Wednesday, February 22, 2012

Warning. Serious blog post, hopefully to be followed by not as serious blog posts.

Today in my internship seminar we talked about the importance of self care.
Social workers, due to the intensity of their work, often experience compassion fatigue. Basically we hear other people's struggles and problems and pains so often that we begin to exhibit signs of depression because we are not properly handling the excess emotions. We use self care to step back and take time for ourselves to ensure we don't fall prey to this phenomenon. This may mean painting if you're a painter, writing if you're a writer, or baking if you're a baker. I however, am a blogger; a blogger becoming fatigued by an annoyingly busy schedule. Due to said busyness I have convinced myself that I don't have time to blog.

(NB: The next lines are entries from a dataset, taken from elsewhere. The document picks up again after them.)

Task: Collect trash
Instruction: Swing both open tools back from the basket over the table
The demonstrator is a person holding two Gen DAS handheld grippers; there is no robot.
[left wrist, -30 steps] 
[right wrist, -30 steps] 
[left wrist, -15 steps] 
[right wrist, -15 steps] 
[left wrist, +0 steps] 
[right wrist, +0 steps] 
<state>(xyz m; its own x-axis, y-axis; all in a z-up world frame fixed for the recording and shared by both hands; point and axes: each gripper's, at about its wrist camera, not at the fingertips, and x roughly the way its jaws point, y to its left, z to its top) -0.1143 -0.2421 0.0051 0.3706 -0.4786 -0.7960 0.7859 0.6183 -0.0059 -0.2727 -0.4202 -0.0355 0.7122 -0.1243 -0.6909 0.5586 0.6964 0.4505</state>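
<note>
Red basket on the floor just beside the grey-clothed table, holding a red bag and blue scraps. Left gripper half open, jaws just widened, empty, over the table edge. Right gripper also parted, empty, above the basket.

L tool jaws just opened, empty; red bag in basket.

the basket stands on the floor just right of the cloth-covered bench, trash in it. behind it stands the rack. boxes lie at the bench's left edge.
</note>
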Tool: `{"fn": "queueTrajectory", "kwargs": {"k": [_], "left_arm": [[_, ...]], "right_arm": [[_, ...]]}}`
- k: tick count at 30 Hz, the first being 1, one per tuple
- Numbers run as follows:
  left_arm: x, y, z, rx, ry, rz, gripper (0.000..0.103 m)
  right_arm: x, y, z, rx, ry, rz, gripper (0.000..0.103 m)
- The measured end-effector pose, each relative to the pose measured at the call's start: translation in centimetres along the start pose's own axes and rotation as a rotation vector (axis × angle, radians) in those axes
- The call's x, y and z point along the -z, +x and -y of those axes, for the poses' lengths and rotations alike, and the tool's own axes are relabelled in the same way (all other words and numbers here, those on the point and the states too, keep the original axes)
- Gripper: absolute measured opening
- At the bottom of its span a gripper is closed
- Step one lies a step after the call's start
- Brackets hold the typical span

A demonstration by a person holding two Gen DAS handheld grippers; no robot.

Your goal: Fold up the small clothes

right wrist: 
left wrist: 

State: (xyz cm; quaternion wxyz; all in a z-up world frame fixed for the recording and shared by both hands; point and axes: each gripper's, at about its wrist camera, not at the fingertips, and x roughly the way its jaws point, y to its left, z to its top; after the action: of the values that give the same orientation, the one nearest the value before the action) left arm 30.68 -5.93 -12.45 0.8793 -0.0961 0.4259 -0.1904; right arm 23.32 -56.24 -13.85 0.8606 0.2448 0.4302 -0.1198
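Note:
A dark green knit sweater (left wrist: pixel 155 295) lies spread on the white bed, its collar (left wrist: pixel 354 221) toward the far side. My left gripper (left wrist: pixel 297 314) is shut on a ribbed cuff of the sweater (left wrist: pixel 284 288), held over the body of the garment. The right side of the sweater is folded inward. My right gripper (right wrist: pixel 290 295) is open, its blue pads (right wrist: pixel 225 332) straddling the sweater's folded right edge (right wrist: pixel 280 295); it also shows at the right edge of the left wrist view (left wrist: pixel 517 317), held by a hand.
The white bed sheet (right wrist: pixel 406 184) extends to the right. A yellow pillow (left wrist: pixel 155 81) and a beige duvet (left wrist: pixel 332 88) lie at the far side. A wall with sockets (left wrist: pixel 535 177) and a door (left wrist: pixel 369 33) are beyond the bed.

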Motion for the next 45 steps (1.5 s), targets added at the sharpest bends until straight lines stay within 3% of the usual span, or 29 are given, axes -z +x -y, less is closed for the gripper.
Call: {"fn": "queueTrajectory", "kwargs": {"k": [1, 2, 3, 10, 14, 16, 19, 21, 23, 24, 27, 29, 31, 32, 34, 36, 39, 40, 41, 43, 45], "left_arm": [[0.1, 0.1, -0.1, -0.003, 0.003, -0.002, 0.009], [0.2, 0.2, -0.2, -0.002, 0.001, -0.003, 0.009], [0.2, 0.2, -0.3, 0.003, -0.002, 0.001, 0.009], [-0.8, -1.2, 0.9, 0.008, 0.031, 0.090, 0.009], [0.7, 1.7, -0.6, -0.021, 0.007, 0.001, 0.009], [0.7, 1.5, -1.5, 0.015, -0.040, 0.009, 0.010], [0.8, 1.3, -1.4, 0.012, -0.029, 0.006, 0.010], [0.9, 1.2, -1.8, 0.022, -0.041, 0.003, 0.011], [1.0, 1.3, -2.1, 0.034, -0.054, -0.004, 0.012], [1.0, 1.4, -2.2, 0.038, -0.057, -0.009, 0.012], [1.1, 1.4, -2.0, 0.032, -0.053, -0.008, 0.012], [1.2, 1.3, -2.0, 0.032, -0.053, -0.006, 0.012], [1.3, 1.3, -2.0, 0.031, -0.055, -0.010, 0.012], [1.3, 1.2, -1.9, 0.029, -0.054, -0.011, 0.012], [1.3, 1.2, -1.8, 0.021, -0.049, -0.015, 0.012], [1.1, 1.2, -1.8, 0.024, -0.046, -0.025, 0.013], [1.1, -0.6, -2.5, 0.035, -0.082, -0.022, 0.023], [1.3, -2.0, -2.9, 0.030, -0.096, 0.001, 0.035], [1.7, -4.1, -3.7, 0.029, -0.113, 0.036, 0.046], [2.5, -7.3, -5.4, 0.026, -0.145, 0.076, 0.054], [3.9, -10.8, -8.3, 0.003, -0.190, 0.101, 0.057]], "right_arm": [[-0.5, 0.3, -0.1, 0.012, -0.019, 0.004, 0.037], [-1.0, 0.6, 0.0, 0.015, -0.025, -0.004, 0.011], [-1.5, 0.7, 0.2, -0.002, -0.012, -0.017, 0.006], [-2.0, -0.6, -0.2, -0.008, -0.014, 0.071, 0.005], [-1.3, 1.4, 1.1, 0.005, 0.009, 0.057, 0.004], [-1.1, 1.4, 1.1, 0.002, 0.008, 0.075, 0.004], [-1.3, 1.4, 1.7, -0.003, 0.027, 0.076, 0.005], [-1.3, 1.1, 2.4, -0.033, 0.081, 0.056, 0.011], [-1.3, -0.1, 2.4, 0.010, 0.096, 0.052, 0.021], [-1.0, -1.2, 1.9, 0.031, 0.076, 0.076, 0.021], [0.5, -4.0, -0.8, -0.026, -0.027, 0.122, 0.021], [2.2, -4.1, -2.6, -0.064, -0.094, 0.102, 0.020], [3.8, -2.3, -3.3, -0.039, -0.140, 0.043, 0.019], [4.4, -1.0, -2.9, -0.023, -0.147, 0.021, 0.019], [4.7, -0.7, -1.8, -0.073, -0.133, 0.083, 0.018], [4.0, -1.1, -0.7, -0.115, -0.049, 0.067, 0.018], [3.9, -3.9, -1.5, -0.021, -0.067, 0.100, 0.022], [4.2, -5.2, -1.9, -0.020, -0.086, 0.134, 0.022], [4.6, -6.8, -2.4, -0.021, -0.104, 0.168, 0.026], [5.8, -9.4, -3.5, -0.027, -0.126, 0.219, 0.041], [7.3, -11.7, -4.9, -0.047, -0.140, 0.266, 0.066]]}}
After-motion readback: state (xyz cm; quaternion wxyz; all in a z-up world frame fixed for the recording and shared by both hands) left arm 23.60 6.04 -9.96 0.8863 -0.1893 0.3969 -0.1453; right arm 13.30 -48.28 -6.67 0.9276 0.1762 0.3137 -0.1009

But I LOVE blogging, because even if I'm the only one who reads my posts, in the dark, at night... it still brings me joy. So this is my way of saying, I will be blogging more frequently in order to combat the hectic-ness that has become my life.

I'm blogging to slow down. I'm blogging to be creative. I'm blogging to laugh. I'm blogging to keep my roommates from finding me in fetal position whispering to myself that I just want to give up... because, no matter our major, or line of work, don't we all feel like that sometimes? Whether it's organizing an annual Christmas musical, going through the interview process for acceptance into graduate school, traveling every single week, doing all of the miscellaneous jobs in the office that end up on your plate, or juggling school, work, and an internship, we all experience fatigue and we must all find the joy that counters it.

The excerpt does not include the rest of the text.